REQUIRED ACTION —
From the line that contains "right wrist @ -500" through the line that contains "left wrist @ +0", output every line of the listing below exactly and leave out all the rest.

RECORDS SHOWN —
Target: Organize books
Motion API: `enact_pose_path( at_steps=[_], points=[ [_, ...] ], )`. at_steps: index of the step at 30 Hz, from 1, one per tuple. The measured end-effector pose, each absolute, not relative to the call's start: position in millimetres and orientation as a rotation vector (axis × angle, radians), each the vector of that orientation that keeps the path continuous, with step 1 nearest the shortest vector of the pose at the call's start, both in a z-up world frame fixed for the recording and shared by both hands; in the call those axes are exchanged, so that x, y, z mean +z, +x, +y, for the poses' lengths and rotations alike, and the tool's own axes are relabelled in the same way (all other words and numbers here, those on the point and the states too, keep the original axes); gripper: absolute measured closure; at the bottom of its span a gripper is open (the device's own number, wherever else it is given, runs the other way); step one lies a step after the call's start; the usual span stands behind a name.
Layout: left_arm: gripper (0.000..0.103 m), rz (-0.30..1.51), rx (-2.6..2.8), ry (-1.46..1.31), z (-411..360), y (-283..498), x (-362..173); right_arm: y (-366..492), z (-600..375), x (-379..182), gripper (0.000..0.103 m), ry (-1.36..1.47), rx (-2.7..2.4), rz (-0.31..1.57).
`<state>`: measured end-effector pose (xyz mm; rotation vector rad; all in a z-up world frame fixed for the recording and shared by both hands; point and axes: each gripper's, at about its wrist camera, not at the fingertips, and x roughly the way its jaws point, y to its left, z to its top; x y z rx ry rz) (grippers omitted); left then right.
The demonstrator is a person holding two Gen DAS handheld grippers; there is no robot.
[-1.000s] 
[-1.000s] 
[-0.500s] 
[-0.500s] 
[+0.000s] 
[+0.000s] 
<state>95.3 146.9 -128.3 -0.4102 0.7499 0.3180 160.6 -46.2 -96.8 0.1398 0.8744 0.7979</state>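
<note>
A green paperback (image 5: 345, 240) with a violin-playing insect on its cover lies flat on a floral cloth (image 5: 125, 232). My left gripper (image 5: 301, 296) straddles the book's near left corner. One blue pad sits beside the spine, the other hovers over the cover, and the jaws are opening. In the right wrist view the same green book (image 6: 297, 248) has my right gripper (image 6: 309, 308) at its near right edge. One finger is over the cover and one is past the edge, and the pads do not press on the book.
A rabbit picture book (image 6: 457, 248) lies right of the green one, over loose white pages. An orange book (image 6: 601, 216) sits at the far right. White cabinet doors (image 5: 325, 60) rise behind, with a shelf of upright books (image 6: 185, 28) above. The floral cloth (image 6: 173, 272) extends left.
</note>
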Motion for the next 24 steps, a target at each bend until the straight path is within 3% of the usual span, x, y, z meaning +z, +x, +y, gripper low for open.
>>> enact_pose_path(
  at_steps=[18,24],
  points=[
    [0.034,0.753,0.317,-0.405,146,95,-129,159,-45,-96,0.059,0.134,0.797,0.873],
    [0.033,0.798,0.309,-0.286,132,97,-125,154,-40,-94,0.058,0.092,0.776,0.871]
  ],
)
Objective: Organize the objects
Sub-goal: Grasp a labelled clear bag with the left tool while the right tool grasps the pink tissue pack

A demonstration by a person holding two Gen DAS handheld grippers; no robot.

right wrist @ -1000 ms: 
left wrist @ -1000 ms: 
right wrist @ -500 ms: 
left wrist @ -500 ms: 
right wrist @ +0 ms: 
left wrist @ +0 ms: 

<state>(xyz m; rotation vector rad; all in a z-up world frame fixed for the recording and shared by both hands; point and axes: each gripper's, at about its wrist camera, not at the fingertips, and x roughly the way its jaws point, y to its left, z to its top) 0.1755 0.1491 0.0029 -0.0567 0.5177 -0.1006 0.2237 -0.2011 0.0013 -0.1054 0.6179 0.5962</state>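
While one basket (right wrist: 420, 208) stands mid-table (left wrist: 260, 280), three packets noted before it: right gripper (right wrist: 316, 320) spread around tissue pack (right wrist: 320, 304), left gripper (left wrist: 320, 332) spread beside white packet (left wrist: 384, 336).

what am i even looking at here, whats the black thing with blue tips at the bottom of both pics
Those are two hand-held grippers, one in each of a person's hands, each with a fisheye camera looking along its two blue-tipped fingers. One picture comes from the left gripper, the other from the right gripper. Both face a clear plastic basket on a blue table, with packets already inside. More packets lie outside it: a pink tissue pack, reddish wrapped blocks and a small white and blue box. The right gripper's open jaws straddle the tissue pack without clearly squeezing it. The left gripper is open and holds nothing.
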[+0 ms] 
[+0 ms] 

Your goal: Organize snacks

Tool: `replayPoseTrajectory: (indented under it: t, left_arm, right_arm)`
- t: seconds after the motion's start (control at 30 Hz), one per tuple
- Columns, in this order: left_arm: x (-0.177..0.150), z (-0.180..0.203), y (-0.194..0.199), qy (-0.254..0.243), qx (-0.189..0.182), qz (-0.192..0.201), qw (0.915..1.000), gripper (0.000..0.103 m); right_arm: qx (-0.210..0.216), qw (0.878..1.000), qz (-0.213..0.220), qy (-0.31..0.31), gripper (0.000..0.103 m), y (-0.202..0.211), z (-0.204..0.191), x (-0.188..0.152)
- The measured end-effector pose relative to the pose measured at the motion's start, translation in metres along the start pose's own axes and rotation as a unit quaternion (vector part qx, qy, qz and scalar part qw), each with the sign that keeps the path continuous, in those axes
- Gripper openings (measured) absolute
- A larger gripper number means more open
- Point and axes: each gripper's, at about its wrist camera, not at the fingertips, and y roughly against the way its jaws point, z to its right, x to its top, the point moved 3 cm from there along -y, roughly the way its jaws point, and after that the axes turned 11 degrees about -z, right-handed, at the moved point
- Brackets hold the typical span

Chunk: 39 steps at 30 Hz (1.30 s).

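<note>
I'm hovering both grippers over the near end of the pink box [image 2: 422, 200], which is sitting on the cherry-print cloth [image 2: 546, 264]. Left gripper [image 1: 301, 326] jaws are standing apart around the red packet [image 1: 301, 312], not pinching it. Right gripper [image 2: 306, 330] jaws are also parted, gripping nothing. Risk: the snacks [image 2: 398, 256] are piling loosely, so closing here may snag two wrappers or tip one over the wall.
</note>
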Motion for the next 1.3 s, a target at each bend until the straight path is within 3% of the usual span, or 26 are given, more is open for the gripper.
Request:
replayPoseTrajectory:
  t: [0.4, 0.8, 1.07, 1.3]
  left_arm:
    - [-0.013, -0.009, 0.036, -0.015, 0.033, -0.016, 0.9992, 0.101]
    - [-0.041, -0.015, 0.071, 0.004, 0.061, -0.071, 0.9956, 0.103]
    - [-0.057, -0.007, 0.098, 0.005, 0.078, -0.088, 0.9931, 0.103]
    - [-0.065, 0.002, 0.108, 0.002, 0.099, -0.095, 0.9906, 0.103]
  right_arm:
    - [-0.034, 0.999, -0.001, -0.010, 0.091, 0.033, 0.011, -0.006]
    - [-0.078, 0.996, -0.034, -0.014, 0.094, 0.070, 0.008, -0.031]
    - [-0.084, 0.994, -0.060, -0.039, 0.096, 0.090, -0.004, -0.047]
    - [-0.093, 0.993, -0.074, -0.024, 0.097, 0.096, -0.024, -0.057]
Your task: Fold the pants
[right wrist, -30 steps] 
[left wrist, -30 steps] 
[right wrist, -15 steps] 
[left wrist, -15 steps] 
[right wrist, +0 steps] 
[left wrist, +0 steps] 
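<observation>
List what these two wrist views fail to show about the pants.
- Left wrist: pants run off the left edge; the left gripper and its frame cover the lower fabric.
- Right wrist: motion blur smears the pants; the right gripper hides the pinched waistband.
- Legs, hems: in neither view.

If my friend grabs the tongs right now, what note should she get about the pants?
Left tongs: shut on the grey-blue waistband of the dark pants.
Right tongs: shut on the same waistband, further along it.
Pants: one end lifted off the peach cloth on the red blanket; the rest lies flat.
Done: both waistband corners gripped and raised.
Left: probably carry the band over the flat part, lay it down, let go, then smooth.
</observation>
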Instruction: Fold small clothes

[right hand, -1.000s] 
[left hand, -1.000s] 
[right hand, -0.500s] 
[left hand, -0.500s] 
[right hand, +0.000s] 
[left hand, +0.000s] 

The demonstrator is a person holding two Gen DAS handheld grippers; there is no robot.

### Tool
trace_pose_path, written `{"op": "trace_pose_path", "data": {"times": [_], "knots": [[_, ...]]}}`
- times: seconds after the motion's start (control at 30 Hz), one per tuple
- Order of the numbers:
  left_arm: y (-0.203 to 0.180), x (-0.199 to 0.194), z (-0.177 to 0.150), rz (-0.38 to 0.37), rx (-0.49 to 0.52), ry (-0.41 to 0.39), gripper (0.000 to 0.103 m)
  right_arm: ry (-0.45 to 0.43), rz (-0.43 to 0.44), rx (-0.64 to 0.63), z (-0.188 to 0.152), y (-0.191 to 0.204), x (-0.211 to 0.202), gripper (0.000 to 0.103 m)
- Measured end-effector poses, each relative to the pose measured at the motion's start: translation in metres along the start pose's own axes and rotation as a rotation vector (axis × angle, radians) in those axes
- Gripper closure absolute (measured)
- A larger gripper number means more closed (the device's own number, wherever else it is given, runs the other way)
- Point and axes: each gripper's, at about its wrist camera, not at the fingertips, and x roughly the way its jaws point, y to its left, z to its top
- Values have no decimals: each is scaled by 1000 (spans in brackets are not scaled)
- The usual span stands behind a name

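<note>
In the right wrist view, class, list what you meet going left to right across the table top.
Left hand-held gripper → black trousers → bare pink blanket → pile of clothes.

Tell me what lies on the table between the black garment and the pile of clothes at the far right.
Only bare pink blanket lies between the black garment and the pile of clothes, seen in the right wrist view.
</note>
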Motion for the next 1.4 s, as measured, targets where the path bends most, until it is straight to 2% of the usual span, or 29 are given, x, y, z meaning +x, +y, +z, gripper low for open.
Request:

OUTPUT BELOW —
right wrist @ -500 ms: 
left wrist @ -500 ms: 
right wrist @ +0 ms: 
left wrist @ +0 ms: 

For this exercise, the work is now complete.